# [Assignment]
The line with "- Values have", the line with "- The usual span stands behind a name", and all lines between them in the material below: return these exactly, and no others.

# [Recorded data]
-- Opening Marker --

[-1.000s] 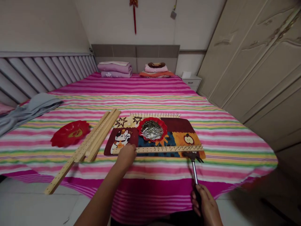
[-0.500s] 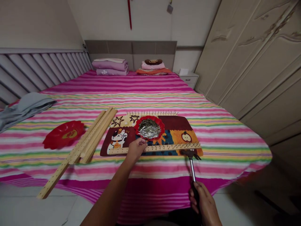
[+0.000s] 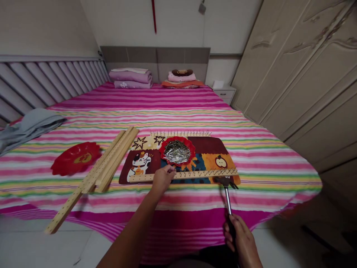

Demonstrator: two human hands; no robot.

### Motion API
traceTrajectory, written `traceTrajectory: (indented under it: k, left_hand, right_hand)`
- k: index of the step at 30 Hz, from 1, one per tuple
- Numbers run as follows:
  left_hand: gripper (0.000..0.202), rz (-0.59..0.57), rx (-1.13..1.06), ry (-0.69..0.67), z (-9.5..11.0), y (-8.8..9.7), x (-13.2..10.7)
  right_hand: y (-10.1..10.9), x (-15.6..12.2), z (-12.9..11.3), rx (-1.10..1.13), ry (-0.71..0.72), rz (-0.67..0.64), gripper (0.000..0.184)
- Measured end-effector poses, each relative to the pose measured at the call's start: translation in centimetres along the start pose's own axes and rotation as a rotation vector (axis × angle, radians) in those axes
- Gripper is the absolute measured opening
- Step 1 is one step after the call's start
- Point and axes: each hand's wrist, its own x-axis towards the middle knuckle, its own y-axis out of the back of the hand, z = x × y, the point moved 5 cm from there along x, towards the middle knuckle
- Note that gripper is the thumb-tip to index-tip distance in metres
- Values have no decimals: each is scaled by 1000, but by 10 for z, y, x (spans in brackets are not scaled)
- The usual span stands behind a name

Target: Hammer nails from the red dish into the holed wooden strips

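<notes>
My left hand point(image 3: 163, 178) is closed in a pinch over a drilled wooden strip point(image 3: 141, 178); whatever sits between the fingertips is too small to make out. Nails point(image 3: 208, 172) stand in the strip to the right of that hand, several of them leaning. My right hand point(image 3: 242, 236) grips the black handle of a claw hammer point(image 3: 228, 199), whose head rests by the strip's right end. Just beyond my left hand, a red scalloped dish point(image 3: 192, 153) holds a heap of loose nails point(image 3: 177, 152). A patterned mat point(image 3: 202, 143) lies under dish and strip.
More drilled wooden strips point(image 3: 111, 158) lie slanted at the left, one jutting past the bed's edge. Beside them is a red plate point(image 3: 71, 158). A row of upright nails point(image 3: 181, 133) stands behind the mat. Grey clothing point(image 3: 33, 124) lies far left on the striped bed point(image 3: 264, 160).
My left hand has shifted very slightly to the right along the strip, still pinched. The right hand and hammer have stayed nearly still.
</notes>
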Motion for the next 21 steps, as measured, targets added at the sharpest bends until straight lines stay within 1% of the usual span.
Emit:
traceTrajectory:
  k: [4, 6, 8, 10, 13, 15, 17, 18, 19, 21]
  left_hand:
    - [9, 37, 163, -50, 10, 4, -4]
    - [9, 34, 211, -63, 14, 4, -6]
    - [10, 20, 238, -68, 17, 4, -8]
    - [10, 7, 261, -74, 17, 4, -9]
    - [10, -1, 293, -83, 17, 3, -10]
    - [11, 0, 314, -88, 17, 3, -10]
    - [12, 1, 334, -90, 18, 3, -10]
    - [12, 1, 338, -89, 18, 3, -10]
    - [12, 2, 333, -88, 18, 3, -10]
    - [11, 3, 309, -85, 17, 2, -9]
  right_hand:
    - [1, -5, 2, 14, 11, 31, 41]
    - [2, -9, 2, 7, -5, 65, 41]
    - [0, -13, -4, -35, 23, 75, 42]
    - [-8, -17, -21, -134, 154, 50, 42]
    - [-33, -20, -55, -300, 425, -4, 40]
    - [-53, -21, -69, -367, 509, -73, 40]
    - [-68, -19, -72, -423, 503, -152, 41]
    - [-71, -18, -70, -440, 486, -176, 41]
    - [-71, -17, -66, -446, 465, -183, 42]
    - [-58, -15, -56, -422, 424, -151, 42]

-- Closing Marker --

# [Reply to the task]
- Values have no decimals: each is scaled by 1000, but by 10 for z, y, x (spans in brackets are not scaled)
- The usual span stands behind a name

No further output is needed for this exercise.